Dateien zu einem Archiv zusammenpacken muss fast Jeder früher oder später einmal. Allerdings fällt der Umgang mit tar & Co. kaum einem Linux-Einsteiger leicht – zu groß ist die Fülle der Optionen. So schielt Mancher neidisch auf Tools wie WinZIP. Hilfe naht in Form des Programms guiTAR von Kemal Hadimli, das eine grafische Schnittstelle zu den Archivierungstools tar, zip, lha, arj und rar zur Verfügung stellt.
Ein neues Instrument
Zur Installation von guiTAR sind ein paar Voraussetzungen nötig:
- libgtk 1.2.0 oder höher
- GNOME 0.99 oder höher (optional) Bei vorhandenem GNOME bietet guiTAR die Möglichkeit, Dateien per Drag&Drop mit anderen GNOME-Programmen auszutauschen.

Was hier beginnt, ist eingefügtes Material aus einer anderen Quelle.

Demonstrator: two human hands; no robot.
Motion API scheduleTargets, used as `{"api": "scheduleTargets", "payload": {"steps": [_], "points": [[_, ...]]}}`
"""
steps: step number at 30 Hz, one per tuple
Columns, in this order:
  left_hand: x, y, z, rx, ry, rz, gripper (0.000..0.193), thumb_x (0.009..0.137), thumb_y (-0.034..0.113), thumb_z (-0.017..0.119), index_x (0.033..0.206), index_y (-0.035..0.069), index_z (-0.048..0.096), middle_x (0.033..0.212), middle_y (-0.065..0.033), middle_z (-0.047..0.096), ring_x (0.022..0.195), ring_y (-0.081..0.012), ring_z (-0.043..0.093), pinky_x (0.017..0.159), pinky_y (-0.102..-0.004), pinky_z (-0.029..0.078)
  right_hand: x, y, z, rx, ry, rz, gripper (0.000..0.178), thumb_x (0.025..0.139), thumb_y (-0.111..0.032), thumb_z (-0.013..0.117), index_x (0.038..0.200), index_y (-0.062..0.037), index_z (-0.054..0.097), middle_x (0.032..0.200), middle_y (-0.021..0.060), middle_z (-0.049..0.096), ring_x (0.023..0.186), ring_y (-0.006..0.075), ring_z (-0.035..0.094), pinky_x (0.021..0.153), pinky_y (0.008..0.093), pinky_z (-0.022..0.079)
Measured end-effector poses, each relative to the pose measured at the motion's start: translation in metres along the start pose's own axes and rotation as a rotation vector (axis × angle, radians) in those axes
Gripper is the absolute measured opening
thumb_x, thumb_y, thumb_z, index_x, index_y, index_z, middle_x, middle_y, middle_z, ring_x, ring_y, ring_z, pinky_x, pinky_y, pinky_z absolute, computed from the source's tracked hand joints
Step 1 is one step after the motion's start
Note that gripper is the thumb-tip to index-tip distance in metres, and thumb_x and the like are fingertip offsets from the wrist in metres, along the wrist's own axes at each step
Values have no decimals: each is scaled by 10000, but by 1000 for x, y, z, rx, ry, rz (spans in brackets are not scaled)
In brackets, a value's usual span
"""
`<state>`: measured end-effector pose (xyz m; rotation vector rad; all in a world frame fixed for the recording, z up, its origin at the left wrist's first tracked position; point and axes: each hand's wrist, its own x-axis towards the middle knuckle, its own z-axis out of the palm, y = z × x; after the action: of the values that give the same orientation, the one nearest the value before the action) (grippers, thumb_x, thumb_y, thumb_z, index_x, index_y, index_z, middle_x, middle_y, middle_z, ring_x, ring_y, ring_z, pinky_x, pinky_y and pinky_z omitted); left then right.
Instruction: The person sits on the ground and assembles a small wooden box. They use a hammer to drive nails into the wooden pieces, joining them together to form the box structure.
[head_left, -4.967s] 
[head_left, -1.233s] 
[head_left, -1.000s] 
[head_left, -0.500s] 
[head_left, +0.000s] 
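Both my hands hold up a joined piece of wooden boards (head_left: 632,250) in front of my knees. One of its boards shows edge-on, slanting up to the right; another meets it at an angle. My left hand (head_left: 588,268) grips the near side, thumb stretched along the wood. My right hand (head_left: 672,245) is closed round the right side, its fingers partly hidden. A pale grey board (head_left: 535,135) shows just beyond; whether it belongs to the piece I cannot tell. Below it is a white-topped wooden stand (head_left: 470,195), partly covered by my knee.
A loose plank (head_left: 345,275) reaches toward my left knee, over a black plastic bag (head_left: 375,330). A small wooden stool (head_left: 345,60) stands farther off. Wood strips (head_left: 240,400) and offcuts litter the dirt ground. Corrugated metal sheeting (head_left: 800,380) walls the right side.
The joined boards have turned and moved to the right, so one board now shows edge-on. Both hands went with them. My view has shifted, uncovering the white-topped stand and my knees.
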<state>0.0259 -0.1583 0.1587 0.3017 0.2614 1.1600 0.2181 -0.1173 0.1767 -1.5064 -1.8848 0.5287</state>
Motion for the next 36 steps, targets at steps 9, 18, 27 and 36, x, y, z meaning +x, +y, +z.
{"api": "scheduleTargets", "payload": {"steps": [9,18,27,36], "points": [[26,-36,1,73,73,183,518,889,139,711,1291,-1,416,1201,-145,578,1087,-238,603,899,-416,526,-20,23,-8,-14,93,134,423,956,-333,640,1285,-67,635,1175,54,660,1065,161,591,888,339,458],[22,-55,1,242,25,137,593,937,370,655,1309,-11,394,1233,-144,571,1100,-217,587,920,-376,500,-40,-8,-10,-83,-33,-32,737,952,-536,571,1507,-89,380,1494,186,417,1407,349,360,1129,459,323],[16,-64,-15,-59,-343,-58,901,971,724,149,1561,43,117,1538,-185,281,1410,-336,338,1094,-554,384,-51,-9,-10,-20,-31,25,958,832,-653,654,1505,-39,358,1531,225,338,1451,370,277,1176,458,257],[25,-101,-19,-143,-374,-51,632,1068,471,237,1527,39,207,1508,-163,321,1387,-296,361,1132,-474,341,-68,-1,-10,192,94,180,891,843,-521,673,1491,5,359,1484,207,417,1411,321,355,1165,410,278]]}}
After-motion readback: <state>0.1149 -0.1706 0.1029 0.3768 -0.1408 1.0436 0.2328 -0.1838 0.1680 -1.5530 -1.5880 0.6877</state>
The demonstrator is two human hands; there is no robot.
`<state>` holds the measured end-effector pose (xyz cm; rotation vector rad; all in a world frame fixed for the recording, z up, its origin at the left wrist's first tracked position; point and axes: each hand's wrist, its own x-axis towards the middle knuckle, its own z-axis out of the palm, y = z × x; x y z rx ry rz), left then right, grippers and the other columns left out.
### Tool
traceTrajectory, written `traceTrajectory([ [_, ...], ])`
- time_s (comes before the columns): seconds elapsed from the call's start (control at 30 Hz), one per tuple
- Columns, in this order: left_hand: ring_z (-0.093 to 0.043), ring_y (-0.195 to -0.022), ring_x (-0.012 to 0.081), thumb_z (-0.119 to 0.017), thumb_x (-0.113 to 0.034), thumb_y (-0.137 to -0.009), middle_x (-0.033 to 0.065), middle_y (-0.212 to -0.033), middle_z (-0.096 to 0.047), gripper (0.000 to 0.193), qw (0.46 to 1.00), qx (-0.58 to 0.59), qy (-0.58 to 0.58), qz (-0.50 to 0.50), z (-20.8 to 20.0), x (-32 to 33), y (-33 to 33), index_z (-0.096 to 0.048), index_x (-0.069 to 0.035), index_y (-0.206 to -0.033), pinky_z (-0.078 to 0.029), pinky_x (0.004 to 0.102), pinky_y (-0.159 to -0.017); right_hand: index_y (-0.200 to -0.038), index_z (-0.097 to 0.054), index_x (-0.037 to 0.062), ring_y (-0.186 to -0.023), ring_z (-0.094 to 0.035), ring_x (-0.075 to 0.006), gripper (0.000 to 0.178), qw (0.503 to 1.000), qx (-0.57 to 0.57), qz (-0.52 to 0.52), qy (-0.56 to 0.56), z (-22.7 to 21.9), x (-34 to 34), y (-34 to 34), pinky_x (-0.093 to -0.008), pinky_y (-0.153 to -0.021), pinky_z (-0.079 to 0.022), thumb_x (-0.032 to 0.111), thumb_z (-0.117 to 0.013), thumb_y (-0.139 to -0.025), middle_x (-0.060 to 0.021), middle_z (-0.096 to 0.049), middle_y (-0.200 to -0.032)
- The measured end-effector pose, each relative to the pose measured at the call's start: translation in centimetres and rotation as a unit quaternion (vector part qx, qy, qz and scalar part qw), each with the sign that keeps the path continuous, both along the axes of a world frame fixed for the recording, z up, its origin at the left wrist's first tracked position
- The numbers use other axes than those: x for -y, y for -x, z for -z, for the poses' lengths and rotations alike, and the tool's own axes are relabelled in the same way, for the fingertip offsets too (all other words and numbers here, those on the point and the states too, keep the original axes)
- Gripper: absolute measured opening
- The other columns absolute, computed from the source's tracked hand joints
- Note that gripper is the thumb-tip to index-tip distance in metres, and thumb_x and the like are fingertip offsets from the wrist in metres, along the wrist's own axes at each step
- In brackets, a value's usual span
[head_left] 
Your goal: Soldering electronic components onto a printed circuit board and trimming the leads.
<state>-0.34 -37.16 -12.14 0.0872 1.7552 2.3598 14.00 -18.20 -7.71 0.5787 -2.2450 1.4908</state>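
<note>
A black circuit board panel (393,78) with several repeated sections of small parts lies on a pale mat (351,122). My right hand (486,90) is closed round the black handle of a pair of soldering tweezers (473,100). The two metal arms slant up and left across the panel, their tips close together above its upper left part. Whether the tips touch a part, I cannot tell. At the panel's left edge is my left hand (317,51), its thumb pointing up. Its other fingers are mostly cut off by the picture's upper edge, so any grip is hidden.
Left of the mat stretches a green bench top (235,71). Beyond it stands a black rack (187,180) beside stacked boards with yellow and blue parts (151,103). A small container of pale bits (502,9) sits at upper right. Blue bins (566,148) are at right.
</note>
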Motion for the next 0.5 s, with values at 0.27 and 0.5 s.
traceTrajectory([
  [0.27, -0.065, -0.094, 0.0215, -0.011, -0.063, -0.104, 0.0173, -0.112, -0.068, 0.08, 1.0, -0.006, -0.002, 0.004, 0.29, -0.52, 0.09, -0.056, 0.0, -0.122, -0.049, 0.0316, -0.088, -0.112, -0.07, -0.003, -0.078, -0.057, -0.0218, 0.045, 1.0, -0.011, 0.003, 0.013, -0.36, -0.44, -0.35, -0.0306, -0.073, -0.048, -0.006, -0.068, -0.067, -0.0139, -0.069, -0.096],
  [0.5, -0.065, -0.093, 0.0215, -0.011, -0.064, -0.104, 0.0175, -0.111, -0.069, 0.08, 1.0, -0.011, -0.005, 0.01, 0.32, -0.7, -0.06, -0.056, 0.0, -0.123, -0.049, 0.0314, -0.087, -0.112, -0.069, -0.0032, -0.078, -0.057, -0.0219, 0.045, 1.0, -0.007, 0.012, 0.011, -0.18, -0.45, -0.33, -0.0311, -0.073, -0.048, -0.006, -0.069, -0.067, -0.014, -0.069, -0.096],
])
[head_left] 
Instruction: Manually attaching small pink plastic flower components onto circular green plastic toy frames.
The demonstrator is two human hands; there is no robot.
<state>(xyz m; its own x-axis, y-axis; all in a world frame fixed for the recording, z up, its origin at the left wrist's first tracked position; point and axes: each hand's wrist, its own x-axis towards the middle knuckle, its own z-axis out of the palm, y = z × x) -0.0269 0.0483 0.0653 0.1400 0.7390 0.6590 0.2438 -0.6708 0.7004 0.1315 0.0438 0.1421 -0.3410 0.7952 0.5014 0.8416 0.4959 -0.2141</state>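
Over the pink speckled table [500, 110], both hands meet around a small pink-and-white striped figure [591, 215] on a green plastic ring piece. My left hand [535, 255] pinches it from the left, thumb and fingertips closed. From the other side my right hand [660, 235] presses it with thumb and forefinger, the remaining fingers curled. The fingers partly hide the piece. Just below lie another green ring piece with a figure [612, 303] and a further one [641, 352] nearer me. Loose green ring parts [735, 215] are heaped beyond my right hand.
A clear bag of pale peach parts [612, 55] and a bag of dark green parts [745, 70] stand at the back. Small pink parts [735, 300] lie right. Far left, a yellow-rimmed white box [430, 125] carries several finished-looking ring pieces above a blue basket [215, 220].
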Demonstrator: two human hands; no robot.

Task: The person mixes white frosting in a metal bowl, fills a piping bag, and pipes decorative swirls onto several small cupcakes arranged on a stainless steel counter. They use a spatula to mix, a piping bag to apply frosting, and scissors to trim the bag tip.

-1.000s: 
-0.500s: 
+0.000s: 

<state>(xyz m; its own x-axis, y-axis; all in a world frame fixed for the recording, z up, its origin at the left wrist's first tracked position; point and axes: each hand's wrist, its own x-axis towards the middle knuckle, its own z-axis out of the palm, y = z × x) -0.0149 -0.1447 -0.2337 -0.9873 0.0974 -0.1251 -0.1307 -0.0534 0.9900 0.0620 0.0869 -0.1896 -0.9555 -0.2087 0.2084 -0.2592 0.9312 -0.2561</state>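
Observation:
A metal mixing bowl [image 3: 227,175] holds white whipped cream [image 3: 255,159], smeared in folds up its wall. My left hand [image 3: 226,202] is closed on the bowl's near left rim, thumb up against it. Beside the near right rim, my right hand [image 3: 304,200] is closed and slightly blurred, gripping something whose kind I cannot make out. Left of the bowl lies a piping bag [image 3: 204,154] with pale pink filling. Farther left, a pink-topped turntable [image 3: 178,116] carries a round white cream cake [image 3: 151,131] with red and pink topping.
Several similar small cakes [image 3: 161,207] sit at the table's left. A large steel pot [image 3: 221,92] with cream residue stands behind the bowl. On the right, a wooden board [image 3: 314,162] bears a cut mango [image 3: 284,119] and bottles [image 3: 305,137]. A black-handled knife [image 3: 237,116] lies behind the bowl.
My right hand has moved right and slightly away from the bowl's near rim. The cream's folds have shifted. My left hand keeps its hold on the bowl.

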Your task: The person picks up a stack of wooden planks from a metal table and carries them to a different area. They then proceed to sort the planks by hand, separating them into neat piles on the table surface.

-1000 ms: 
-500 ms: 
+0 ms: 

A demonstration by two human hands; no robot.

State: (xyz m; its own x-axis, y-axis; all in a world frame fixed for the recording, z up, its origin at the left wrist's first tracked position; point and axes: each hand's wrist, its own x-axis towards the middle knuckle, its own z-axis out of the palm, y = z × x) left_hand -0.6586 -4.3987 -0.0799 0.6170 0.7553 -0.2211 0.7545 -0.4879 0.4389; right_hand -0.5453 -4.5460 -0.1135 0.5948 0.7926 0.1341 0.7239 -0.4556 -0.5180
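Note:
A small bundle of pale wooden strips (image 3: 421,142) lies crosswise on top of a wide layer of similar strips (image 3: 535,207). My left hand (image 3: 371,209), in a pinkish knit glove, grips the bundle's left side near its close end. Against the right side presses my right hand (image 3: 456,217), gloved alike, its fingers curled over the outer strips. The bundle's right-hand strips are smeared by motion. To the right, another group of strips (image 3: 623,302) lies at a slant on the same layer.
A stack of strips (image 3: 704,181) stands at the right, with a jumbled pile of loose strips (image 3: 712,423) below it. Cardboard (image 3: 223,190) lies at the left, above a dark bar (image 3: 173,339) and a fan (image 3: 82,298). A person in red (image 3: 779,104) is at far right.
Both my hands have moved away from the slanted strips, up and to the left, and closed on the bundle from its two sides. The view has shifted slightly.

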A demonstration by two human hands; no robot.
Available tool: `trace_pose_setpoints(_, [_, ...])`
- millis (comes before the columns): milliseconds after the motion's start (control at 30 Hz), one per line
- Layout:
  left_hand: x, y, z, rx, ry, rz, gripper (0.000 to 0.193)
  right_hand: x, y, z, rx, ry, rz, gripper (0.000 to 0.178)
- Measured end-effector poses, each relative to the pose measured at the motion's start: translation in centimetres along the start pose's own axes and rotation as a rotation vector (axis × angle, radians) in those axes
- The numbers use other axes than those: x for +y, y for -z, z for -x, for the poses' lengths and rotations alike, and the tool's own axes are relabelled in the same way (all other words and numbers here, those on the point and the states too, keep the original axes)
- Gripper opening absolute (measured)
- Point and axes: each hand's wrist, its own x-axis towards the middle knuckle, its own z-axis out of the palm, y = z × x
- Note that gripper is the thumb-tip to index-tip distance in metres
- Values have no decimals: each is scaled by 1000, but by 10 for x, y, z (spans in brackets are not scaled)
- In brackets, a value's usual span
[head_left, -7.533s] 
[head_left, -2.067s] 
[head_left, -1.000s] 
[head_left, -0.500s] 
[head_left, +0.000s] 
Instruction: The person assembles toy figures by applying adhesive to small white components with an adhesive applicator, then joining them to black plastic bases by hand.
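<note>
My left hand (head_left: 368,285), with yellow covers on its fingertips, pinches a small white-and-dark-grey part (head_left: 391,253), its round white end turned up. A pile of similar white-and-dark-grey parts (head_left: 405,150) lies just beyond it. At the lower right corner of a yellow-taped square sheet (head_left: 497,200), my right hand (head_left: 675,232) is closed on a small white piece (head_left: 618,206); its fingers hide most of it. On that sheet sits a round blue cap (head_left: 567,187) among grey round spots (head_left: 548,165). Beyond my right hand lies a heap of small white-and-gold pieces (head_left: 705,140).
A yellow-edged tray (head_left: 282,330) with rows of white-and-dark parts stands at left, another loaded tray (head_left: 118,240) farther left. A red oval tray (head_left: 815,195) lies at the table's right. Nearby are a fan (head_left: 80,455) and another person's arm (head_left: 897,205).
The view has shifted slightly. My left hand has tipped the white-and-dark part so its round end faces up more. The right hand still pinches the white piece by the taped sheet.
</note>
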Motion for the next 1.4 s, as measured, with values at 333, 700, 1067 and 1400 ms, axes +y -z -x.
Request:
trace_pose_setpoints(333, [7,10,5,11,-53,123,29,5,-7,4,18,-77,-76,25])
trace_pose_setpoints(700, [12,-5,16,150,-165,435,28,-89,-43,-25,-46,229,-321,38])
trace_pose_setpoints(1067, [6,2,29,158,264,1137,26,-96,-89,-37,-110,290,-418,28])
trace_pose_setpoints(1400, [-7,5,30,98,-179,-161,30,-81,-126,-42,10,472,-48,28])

Die guiTAR-Quellen lädt man sich von http://disq.bir.net.tr/guitar/, und dann geht es an die eigentliche Installation:
tar xzf guiTAR-0.1.4.tar.gz cd guiTAR-0.1.4 ./configure ; make su - (root-Passwort eingeben) make install ; exit
In der /usr/local-Hierarchie befinden sich nun das Binary und eine Manual-Page. Aus einem xterm oder kvt wird guiTAR mit der Befehlszeile guitar & gestartet.
Teeren und federn
Daraufhin sollte sich guiTAR mit seinem Hauptfenster (Abbildung 1) melden. Von hier aus können Sie ein existierendes Archiv mit File| Open öffnen oder ein neues Archiv mit File | New anlegen. In der Abbildung wurde bereits das Archiv docs.tar.gz geöffnet und der Inhalt als Liste dargestellt.
Ausgehend von der Liste können einzelne Dateien aus dem Archiv gelöscht oder neue hinzugenommen werden. Zur Auswahl neuer Dateien bedient sich guiTAR einer modifizierten Dateiauswahlbox, wie Abbildung 2 sie zeigt. In der Box ganz rechts sind die ausgewählten Dateien zu sehen. Mit den Buttons -> und <- lassen sich weitere zur Auswahl hinzufügen oder daraus entfernen.
Beim Erzeugen von neuen Archiven erscheint ein eigener Dialog (Abbildung 3), der den Dateinamen des zu erstellenden Archivs sowie das zu verwendende Archivierungstool (tar, zip, …) festlegt.